The first process is filter selection; each technique analyzes filters based on criteria for identifying strong and weak filters. (1) Pruning by random, in which filters were eliminated at random. (2) The weight sum approach [
20] measured filter significance using the sum of absolute weights. The larger the weight sum, the greater the significance of the filter. (3) The Average Percentage of Zeros (APoZ) [
21] measured the percentage of zero values in the output activation with a high APoZ indicating that the filter was unnecessary and should be eliminated. (4) Mean gradient [
22] utilized the concept of a mean gradient to examine the layer feature maps. (5) TriNet [
23] implemented a greedy channel selection strategy, where the input channels with the least increase in reconstruction error were pruned from the target layer. (6) Structured sparsity regularization (SSR) [
24] was an approach where the relation between the global output loss and the local filter removal was introduced into the objective function along with the structured sparsity constraint. Alternative Updating with Lagrange Multipliers (AULM) was applied with an adaptive filter pruning task. AULM utilizes structure sparse regularizers, with two different types to handle convergence challenge. It was claimed that the method could achieve a fast convergence rate.
The second process is filter pruning; The ineffective filters are eliminated from the CNN model. The third procedure is model fine-tuning, which is employed to restore performance after the pruning process. Unfortunately, fine-tuning takes time and does not ensure optimal performance. Certain layers with high sensitivity [
20] may require more than one fine-tuning period to be adequately recovered. This indicates that each layer has a different amount of sensitivity, and as a result, model pruning with the same pruning ratio can lead to either significant or minimal influence on the model’s performance.

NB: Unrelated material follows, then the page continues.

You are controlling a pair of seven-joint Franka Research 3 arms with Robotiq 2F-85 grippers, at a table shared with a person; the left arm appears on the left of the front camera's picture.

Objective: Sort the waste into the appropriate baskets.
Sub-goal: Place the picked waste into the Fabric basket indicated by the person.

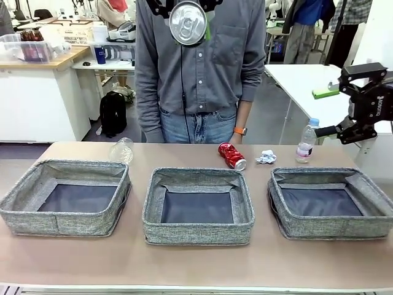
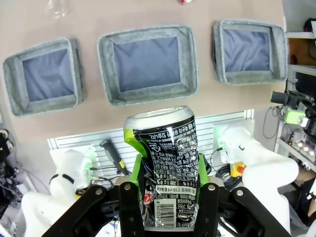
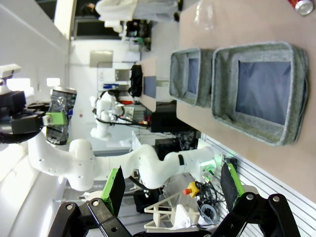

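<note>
Clamping the dark can [image 2: 163,148] by its dented sides, the left fingers [image 2: 202,170] hold it high above the bench [image 2: 148,15]. The can's long axis runs out along them, so its far end points down at the baskets. Straight beyond that end lies the middle basket [image 2: 105,69], with the left basket [image 2: 14,86] and the right basket [image 2: 218,49] flanking it, each well apart from its neighbour. All three look bare inside, so I judge a drop into any of them has plenty of room, and the near wall is the only edge to clear. The left arm alone is placed for this move. The right fingers [image 3: 116,190] stand wide apart with nothing between them, off the bench's right end near the water bottle [image 1: 306,140]. The red can [image 1: 232,155] on its side, the paper wad [image 1: 266,157] and the clear cup [image 1: 121,150] wait on the far strip, between the baskets and the person
</note>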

One of the key differences among various filter pruning techniques lies in the filter selection strategies. The majority of existing techniques mainly rely on statistics or activation-based criteria (such as weighted sum, Average Percentage of Zeros (APoZ), and Structured sparsity regularization (SSR)) to identify important filters for model pruning. However, these approaches lack a general understanding of the entire model network since they perform filter analysis on the individual kernel basis, rather than utilizing the layer-wise kernel relationship that should encourage data forward to the prediction layer. Consequently, they may suffer from incomplete relational layer data analysis, limiting their ability to establish a strong connection between individual neurons and the final prediction. For instance, TriNet [
23] tries to determine the least impactful filter channels on the output feature map by employing reconstruction loss through least-square estimation. While statistical analyses have their place, they lack spatial data relevant to target prediction, which can be crucial for understanding model predictions in depth.
In contrast, our previous work introduced the Localized Gradient Activation heatmap (LGAP) [
16], which takes a data feed-forward approach to explore the spatial relationships among filters in each layer. LGAP, as opposed to single filter analysis, concentrates on distinct weak filters within localized regions, allowing for the discovery of critical locations in target prediction. This method has proven to outperform conventional statistical pruning strategies and effectively preserves the performance of the pruned model.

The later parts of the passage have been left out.